Da lì in poi ci siamo viste sempre meno, clandestinamente, sotto i leoni di Zeno: la piazza era vuota dopo la mezzanotte – lei ormai amava la solitudine – è stato allora che ho assistito al mutamento. Una volta impadronitasi della nostra lingua, se ne stava già disfacendo; la sua invece riemergeva. Mi costringeva a seguirla negli avvitamenti delle sue parole, nella cacofonia di accostamenti per i quali forse non avevo orecchio, ma più la ascoltavo, più questi ricorrevano, più ne apprezzavo la bellezza. E ne ero ossessionata, avida e fiera di essere l’unica destinataria.
Benché amassi il linguaggio della nostra piccola élite, ero ipnotizzata dal suo. Ne ero attratta al punto da arrivare al traffico illecito. Dapprima selezionavo e introducevo nella nostra cerchia, segretamente, solo ciò che poteva essere da noi assimilato. Non tutto era trasmissibile e non subito. Alcune formule necessitavano di lievi modifiche, variazioni più o meno ampie a seconda della compatibilità. Come le vedevo fare presa e prosperare, tornavo da lei e la ascoltavo, la memorizzavo, portavo il suo verbo in mezzo a noi. All’inizio si trattava solo di alcuni accoppiamenti di parole o alterazioni sintattiche quasi impercettibili, quando queste cominciarono a risuonare all’interno del gruppo, capii che le porte erano spalancate e trasportai l’intero suo codice all’interno di quello che era stato il nostro. Adesso non solo amavo lo spirito della nostra società ma lo veneravo, e così avevano preso a fare gli altri. Lì per lì non mi accorsi nemmeno dell’assenza di Anita.

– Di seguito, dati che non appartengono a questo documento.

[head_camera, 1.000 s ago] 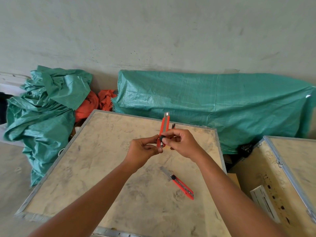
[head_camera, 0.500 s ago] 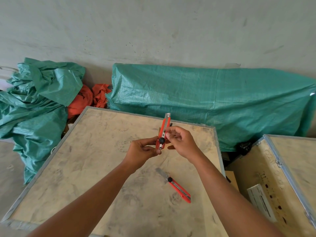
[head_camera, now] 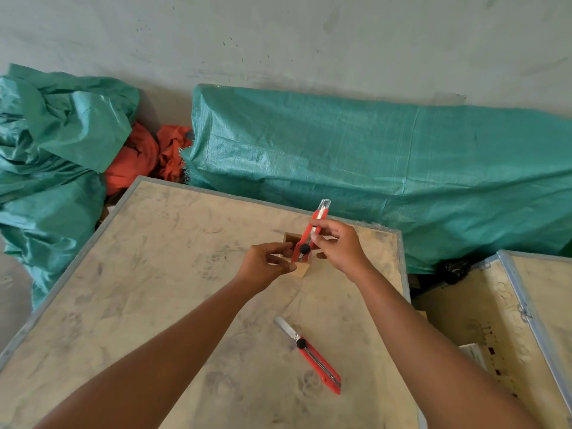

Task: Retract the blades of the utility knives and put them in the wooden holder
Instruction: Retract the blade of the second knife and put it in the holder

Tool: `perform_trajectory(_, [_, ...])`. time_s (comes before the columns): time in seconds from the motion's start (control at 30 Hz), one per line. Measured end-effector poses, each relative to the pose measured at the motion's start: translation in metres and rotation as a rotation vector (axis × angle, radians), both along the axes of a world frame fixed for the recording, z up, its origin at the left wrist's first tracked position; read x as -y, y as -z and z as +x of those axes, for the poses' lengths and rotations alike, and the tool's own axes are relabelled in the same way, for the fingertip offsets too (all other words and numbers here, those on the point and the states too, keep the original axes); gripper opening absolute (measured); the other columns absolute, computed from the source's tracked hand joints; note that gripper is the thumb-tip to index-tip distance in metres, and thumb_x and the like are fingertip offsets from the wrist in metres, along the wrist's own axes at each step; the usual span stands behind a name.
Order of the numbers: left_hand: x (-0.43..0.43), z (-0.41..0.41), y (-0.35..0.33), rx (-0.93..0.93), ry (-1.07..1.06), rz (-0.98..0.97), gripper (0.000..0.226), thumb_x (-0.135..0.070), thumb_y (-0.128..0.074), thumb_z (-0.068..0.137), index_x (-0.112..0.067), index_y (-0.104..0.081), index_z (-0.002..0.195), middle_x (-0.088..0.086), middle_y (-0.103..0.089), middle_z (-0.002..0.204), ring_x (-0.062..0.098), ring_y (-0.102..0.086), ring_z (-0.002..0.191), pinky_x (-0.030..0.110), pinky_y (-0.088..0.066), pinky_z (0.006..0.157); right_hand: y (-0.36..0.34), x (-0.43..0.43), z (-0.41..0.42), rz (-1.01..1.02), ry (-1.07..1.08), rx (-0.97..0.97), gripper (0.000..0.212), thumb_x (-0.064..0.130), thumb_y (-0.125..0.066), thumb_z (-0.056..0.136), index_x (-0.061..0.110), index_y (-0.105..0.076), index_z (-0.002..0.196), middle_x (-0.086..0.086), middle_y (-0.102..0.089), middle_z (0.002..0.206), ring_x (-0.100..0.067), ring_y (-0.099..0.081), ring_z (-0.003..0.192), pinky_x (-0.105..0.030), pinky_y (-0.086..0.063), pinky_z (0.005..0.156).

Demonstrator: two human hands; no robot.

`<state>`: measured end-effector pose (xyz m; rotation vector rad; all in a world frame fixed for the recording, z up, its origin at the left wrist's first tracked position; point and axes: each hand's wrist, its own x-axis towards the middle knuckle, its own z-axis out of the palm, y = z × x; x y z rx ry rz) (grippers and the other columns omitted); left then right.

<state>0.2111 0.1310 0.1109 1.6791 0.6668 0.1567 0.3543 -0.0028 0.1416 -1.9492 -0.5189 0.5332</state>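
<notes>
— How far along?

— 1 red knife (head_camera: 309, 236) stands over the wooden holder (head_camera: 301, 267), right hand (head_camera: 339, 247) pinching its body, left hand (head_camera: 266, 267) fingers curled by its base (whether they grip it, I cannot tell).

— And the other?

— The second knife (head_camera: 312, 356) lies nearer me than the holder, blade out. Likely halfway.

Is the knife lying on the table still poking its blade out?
Out. The utility knife shows a bare silver blade past its black knob.
</notes>
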Motion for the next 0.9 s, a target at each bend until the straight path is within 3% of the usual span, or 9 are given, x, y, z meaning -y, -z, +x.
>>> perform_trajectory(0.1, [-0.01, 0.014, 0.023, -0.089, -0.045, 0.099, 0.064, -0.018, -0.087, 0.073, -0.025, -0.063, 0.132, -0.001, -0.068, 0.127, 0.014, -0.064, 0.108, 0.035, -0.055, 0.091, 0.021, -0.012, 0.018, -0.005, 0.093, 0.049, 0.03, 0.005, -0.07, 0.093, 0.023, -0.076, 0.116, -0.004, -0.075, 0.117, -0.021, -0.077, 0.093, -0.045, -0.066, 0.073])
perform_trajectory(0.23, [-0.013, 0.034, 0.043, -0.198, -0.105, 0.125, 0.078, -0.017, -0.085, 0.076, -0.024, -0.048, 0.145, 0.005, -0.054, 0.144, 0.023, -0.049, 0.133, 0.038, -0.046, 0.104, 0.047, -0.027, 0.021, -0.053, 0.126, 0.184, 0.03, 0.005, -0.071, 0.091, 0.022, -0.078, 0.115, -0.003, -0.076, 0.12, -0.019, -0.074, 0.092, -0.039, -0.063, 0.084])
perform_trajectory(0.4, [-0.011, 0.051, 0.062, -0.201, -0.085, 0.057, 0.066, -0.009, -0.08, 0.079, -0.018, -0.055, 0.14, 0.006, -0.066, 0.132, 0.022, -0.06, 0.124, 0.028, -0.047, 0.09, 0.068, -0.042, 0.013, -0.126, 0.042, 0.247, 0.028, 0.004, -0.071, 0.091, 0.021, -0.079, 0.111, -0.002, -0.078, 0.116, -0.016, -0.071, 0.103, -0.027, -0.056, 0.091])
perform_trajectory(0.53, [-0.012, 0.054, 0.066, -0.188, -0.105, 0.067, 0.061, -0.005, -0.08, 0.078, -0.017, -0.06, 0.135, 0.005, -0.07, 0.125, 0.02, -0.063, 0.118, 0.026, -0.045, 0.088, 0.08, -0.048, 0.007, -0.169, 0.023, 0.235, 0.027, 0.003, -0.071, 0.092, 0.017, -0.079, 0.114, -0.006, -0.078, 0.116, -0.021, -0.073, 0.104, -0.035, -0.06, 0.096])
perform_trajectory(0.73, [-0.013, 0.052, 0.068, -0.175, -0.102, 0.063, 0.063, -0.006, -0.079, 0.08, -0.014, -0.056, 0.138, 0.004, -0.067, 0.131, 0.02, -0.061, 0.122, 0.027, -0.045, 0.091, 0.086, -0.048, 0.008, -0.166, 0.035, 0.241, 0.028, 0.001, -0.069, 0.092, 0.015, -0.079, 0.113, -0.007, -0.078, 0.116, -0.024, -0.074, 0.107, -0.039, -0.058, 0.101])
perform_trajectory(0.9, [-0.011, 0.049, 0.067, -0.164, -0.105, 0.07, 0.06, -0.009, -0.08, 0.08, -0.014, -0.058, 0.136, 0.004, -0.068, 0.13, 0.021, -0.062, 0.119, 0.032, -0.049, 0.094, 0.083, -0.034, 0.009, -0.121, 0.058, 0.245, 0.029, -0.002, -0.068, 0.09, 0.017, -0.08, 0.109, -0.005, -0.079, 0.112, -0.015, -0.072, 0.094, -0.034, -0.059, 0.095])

Poi, fu una fiammata improvvisa. Gli effetti del nostro invasamento furono tardivi ma fulminei. Nella frenesia e senza accorgercene, ci eravamo lacerati con le parole, le frasi e di conseguenza le idee che circolavano. Il tessuto delle nostre relazioni, prima saldo, si era irrimediabilmente sfibrato. Esaltata com’ero, non avevo capito il contenuto di ciò che veicolavo. E mentre tutto si disfaceva, continuai a non capire.
Alcuni si devitalizzarono, ormai privi di entusiasmo. Come un arto in cancrena, eravamo costretti all’amputazione, e sempre più spesso l’arto si amputava da sé. Prima qualcuno, infine tutti sparirono. Della piccola cerchia non rimase neanche un nome. Verso la fine qualcuno disse: «Non c’è mai stato un gruppo, di che parli?».
Anita, con la sua lingua, si era finalmente insediata in noi, nel cuore del nostro corpo sociale. E da lì, in un battito, aveva effuso la sua sostanza, innervando tutto l’organismo. Questo veleno o farmaco, in poco tempo, aveva corroso dall’interno ogni legame. Nel giro di un anno, non c’eravamo più.